La Cour des comptes alerte : trop de pensions de retraite partent à l’étranger sans contrôle suffisant, ouvrant la porte à des fraudes massives.
Derrière la façade d’un système bien huilé, la retraite à l’étranger cache parfois des histoires troublantes et coûteuses. La Cour des comptes a décidé de tout mettre en lumière.
La retraite à l’étranger tombe entre de mauvaises mains
Sur le papier, tout semble cadré : des pensions versées chaque mois, même à distance, même au bout du monde. En réalité, certains en profitent largement sans y avoir droit. Usurpations d’identité, décès jamais déclarés, départs du territoire passés sous silence… Les fraudeurs redoublent d’inventivité, surtout quand les contrôles s’espacent. Le rapport de la Cour des comptes ne mâche pas ses mots. Plusieurs millions d’euros s’évaporent à cause de ces manquements chaque année. Et ce, sans parler de ce qu’on a réussi à détecter.
En quatre ans, la police aux frontières a décortiqué 2 500 dossiers. Résultat : 2,27 % des cas étaient douteux. Un chiffre en apparence modeste, sauf qu’il cache de lourdes pertes sur le long terme. Le plus frappant, c’est la concentration géographique des anomalies. Deux pays concentrent à eux seuls une bonne part des soucis : le Maroc et l’Algérie. Des documents irréguliers, des incohérences, parfois même des identités inexistantes. Une réalité que les chiffres ne laissent pas ignorer.
Maroc, Algérie… Un déséquilibre trop marqué pour rester ignoré
Les données sont sans appel. Dans l’échantillon examiné, 6 % des bénéficiaires sont nés au Maroc, mais ils représentent 22 % des fraudes repérées. Pour l’Algérie, 4 % des dossiers deviennent 14 % des cas problématiques. L’écart interpelle. Surtout quand on sait que près d’un tiers de tous les retraités français vivant à l’étranger se trouvent en Algérie. Le Maroc arrive plus loin, mais reste dans le peloton de tête. On retrouve ensuite le Portugal, la Tunisie, l’Espagne et la Belgique.
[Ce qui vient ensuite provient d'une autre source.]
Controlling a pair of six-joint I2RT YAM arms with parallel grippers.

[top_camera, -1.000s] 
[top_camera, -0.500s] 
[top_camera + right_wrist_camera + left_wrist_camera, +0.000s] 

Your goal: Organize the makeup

En tout, ces six pays regroupent 77 % des pensions versées hors de France. Un concentré géographique qui permettrait, avec un peu de bon sens, de cibler les contrôles efficacement. Et c’est exactement ce que les autorités ont commencé à faire. Entre 2020 et 2023, ils sont plus de 6 500 personnes à avoir été convoquées. Des retraités, appelés à prouver qu’ils existent bel et bien. Qu’ils vivent toujours, qu’ils touchent une pension à juste titre. À la loupe : 2 500 dossiers au Maroc, 4 000 en Algérie. Un travail fastidieux, mais nécessaire. Parce que derrière chaque fraude, c’est un morceau du système social français qui s’effrite.
Sécuriser la retraite à l’étranger
Le cœur du problème, c’est la coordination. Sans un échange fluide entre les administrations, les fraudes se glissent partout. La Cour des comptes ne se contente pas de constater. Elle propose. Il faut échanger plus rapidement les actes d’état civil. Croiser les fichiers entre pays. Mieux signaler les décès. Réconcilier les données dispersées entre caisses, consulats, organismes de Sécurité sociale. En clair, reconstruire un filet fiable, sans trous béants. C’est une question de confiance.
Si la pension de retraite continue de perdre des millions, la défiance grandira, et les vrais bénéficiaires en paieront le prix. Ce système repose sur un équilibre fragile. Une faille ici, une négligence là, et c’est toute la structure qui vacille. Et pourtant, tout cela reste réparable. Avec de la volonté et de la transparence. Avec des outils modernes, capables d’alerter dès qu’un détail cloche. La retraite à l’étranger n’a pas besoin d’être stigmatisée. Elle a juste besoin d’être mieux gardée.